◆ Task statement:
Without skipping anything, print all of the data exactly.
•••
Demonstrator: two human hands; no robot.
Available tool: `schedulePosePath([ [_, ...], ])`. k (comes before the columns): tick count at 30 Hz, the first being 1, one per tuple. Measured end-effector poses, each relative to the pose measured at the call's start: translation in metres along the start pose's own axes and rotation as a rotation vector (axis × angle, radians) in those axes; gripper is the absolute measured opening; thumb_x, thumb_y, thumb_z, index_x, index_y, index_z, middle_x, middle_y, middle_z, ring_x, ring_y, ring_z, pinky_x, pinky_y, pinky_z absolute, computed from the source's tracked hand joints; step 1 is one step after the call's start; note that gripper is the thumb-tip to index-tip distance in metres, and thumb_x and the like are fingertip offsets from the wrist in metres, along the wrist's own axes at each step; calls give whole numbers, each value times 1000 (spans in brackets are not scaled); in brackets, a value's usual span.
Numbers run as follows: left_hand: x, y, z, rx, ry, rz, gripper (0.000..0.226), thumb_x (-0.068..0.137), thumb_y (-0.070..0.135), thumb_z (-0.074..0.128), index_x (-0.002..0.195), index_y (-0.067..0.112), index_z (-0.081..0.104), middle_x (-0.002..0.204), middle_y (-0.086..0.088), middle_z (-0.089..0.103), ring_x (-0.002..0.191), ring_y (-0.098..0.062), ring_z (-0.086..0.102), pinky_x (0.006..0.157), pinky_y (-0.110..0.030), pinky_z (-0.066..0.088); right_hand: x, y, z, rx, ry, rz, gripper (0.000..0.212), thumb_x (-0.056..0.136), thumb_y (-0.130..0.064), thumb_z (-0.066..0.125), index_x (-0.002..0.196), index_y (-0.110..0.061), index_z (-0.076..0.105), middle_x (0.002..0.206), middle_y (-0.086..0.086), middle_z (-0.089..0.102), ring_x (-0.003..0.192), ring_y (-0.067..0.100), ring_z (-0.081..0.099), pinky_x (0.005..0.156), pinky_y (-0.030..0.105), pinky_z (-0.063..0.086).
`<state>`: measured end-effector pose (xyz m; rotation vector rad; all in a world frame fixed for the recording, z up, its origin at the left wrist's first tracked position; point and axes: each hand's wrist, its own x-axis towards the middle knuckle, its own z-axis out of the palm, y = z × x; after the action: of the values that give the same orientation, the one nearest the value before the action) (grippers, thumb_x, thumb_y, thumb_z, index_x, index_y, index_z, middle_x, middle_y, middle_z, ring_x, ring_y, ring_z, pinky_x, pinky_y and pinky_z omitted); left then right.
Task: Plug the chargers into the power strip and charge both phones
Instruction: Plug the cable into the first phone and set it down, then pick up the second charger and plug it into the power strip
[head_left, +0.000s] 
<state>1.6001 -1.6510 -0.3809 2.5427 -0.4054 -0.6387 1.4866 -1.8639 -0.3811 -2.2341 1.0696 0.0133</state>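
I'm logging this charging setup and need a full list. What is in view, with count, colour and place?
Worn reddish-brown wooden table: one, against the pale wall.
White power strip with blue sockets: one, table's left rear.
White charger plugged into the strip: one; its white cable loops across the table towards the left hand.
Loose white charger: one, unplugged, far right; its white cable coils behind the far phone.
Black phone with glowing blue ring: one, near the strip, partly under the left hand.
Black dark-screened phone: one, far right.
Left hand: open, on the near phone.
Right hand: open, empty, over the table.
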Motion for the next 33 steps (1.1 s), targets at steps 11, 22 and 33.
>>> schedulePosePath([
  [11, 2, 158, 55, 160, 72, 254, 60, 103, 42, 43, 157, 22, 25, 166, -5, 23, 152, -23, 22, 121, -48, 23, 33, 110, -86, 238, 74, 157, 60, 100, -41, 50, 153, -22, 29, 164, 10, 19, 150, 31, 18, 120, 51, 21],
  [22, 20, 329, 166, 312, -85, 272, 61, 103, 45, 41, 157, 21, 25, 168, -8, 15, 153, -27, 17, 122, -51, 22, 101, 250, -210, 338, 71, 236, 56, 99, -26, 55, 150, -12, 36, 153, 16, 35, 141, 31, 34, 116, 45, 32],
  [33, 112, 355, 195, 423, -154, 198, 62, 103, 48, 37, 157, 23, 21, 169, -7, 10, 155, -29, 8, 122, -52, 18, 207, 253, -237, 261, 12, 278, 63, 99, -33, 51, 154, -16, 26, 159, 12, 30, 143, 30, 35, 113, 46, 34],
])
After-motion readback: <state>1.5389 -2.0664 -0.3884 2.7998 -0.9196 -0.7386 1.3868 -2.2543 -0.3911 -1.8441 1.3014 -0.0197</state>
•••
◆ Result for this exercise:
Demonstrator: two human hands; no robot.
Available tool: `schedulePosePath([ [_, ...], ])`. k (comes before the columns): tick count at 30 Hz, the first being 1, one per tuple. Measured end-effector poses, each relative to the pose measured at the call's start: translation in metres along the start pose's own axes and rotation as a rotation vector (axis × angle, radians) in those axes; gripper is the absolute measured opening; thumb_x, thumb_y, thumb_z, index_x, index_y, index_z, middle_x, middle_y, middle_z, ring_x, ring_y, ring_z, pinky_x, pinky_y, pinky_z absolute, computed from the source's tracked hand joints; step 1 is one step after the call's start; note that gripper is the thumb-tip to index-tip distance in metres, and thumb_x and the like are fingertip offsets from the wrist in metres, along the wrist's own axes at each step; calls give whole numbers, each value times 1000 (spans in brackets are not scaled); in brackets, a value's usual span.
Numbers run as follows: left_hand: x, y, z, rx, ry, rz, gripper (0.000..0.226), thumb_x (-0.068..0.137), thumb_y (-0.070..0.135), thumb_z (-0.074..0.128), index_x (-0.002..0.195), index_y (-0.067..0.112), index_z (-0.081..0.104), middle_x (-0.002..0.204), middle_y (-0.086..0.088), middle_z (-0.089..0.103), ring_x (-0.002..0.191), ring_y (-0.098..0.062), ring_z (-0.086..0.102), pinky_x (0.006..0.157), pinky_y (-0.110..0.030), pinky_z (-0.066..0.088); right_hand: x, y, z, rx, ry, rz, gripper (0.000..0.212), thumb_x (-0.056..0.136), thumb_y (-0.130..0.064), thumb_z (-0.066..0.125), index_x (-0.002..0.196), index_y (-0.110..0.061), index_z (-0.076..0.105), middle_x (0.002..0.206), middle_y (-0.086..0.086), middle_z (-0.089..0.102), ring_x (-0.003..0.192), ring_y (-0.067..0.100), ring_z (-0.081..0.099), pinky_x (0.005..0.156), pinky_y (-0.030..0.105), pinky_z (-0.063..0.086).
`<state>`: measured end-effector pose (xyz m; rotation vector rad; all in a world frame fixed for the recording, z up, its origin at the left wrist's first tracked position; point and axes: each hand's wrist, its own x-axis towards the middle knuckle, its own z-axis out of the palm, y = z × x; after the action: of the values that give the same orientation, the one nearest the value before the action) (grippers, thumb_x, thumb_y, thumb_z, index_x, index_y, index_z, middle_x, middle_y, middle_z, ring_x, ring_y, ring_z, pinky_x, pinky_y and pinky_z omitted); left then right.
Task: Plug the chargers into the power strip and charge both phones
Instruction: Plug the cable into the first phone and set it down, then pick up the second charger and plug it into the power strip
[head_left, +0.000s] 
<state>1.6001 -1.6510 -0.3809 2.5427 -0.4054 -0.6387 1.4866 -1.8639 -0.3811 -2.2341 1.0696 0.0133</state>
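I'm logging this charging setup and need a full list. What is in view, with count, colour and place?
Worn reddish-brown wooden table: one, against the pale wall.
White power strip with blue sockets: one, table's left rear.
White charger plugged into the strip: one; its white cable loops across the table towards the left hand.
Loose white charger: one, unplugged, far right; its white cable coils behind the far phone.
Black phone with glowing blue ring: one, near the strip, partly under the left hand.
Black dark-screened phone: one, far right.
Left hand: open, on the near phone.
Right hand: open, empty, over the table.
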Motion for the next 33 steps (1.1 s), targets at steps 11, 22 and 33.
>>> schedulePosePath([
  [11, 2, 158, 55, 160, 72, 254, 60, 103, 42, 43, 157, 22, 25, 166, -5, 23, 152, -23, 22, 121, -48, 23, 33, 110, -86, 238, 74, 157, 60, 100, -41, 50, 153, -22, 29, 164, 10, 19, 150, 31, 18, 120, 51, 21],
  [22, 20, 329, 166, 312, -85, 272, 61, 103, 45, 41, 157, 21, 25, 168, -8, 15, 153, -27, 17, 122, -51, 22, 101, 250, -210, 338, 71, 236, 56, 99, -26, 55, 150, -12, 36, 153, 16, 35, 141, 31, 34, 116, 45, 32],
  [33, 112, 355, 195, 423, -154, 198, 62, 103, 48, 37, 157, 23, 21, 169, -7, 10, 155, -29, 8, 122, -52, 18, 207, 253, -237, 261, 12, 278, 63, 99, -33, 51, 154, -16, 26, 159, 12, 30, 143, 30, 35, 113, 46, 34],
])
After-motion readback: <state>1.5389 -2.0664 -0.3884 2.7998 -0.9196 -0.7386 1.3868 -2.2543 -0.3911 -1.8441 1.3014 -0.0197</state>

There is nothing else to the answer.